**EXERCISE DESCRIPTION**
Your answer must be an exact transcription of the data, with every picture omitted.

**DATASET CONTENT**
- - -
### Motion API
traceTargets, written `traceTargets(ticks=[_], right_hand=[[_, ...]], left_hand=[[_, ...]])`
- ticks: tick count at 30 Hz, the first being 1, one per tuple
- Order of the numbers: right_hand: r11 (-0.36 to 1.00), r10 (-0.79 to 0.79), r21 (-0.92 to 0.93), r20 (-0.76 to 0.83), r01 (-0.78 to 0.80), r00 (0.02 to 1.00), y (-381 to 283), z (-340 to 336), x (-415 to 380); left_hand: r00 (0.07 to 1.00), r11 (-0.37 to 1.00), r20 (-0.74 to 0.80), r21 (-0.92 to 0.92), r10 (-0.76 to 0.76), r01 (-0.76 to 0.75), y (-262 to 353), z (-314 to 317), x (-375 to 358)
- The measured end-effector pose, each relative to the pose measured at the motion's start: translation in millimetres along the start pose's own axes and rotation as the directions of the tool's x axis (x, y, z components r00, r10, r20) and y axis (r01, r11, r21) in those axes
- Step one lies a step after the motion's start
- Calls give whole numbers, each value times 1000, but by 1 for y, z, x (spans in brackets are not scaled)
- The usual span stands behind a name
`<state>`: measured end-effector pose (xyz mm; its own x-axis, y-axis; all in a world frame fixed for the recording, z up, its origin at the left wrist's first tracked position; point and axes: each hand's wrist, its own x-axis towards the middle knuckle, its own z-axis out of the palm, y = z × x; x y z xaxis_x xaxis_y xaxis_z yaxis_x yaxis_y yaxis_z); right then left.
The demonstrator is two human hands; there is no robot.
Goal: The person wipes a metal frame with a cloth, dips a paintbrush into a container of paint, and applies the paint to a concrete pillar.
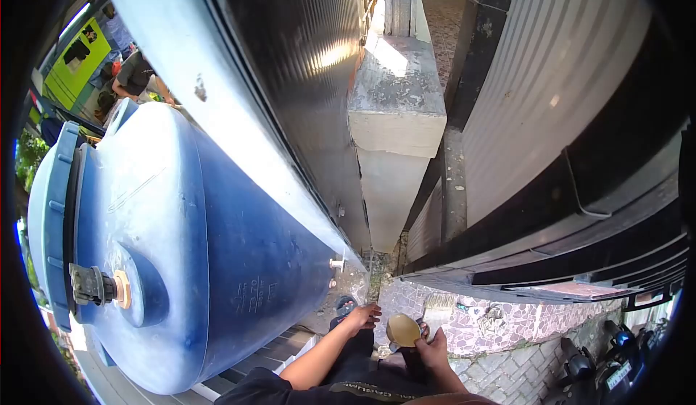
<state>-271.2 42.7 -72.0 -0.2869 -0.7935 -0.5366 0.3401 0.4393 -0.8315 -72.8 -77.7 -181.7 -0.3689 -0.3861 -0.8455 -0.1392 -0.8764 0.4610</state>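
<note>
My right hand is closed at the edge of a small round cup with a yellowish-tan inside. Just above the same hand a wide paintbrush points its pale bristles away from me; its handle seems to run into my grip, though my fingers hide it. My left hand is held to the left of the cup, apart from it, fingers stretched out and nothing in them.
A large blue water tank lies at left beside a pale metal beam. A concrete pillar stands ahead, with dark-framed corrugated panels to its right. Stone paving and parked motorcycles show below. Another person bends at upper left.
</note>
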Motion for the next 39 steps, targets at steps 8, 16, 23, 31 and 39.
traceTargets(ticks=[8,16,23,31,39], right_hand=[[993,-55,-95,190,74,980,-58,-8,-6],[980,-192,14,294,196,936,-126,-19,-25],[967,-209,-56,381,248,901,-171,-29,-45],[946,-270,-57,406,319,873,-184,-32,-48],[936,-330,48,459,348,825,-206,-32,-73]], left_hand=[[968,988,201,-68,149,-138,30,35,-50],[821,952,483,-181,305,-247,52,92,-97],[646,897,628,-365,434,-248,45,115,-90],[679,759,365,-452,637,-468,55,157,-147],[719,805,371,-350,588,-479,88,138,-152]])
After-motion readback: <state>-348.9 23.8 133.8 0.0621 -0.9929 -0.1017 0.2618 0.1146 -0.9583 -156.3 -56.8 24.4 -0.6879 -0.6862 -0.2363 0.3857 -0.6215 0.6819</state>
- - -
**TASK OUTPUT**
### Motion API
traceTargets, written `traceTargets(ticks=[_], right_hand=[[_, ...]], left_hand=[[_, ...]])`
- ticks: tick count at 30 Hz, the first being 1, one per tuple
- Order of the numbers: right_hand: r11 (-0.36 to 1.00), r10 (-0.79 to 0.79), r21 (-0.92 to 0.93), r20 (-0.76 to 0.83), r01 (-0.78 to 0.80), r00 (0.02 to 1.00), y (-381 to 283), z (-340 to 336), x (-415 to 380); left_hand: r00 (0.07 to 1.00), r11 (-0.37 to 1.00), r20 (-0.74 to 0.80), r21 (-0.92 to 0.92), r10 (-0.76 to 0.76), r01 (-0.76 to 0.75), y (-262 to 353), z (-314 to 317), x (-375 to 358)
- The measured end-effector pose, each relative to the pose measured at the motion's start: translation in millimetres along the start pose's own axes and rotation as the directions of the tool's x axis (x, y, z components r00, r10, r20) and y axis (r01, r11, r21) in those axes
- Step one lies a step after the motion's start
- Calls give whole numbers, each value times 1000, but by 1 for y, z, x (spans in brackets are not scaled)
- The usual span stands behind a name
`<state>`: measured end-effector pose (xyz mm; its own x-axis, y-axis; all in a world frame fixed for the recording, z up, its origin at the left wrist's first tracked position; point and axes: each hand's wrist, its own x-axis towards the middle knuckle, its own z-axis out of the palm, y = z × x; x y z xaxis_x xaxis_y xaxis_z yaxis_x yaxis_y yaxis_z); right then left.
The demonstrator is two human hands; there is no robot.
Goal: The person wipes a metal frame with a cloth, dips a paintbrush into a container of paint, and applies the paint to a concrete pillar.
<state>-271.2 42.7 -72.0 -0.2869 -0.7935 -0.5366 0.3401 0.4393 -0.8315 -72.8 -77.7 -181.7 -0.3689 -0.3861 -0.8455 -0.1392 -0.8764 0.4610</state>
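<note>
My right hand is closed at the edge of a small round cup with a yellowish-tan inside. Just above the same hand a wide paintbrush points its pale bristles away from me; its handle seems to run into my grip, though my fingers hide it. My left hand is held to the left of the cup, apart from it, fingers stretched out and nothing in them.
A large blue water tank lies at left beside a pale metal beam. A concrete pillar stands ahead, with dark-framed corrugated panels to its right. Stone paving and parked motorcycles show below. Another person bends at upper left.
</note>
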Motion for the next 39 steps, targets at steps 8, 16, 23, 31 and 39.
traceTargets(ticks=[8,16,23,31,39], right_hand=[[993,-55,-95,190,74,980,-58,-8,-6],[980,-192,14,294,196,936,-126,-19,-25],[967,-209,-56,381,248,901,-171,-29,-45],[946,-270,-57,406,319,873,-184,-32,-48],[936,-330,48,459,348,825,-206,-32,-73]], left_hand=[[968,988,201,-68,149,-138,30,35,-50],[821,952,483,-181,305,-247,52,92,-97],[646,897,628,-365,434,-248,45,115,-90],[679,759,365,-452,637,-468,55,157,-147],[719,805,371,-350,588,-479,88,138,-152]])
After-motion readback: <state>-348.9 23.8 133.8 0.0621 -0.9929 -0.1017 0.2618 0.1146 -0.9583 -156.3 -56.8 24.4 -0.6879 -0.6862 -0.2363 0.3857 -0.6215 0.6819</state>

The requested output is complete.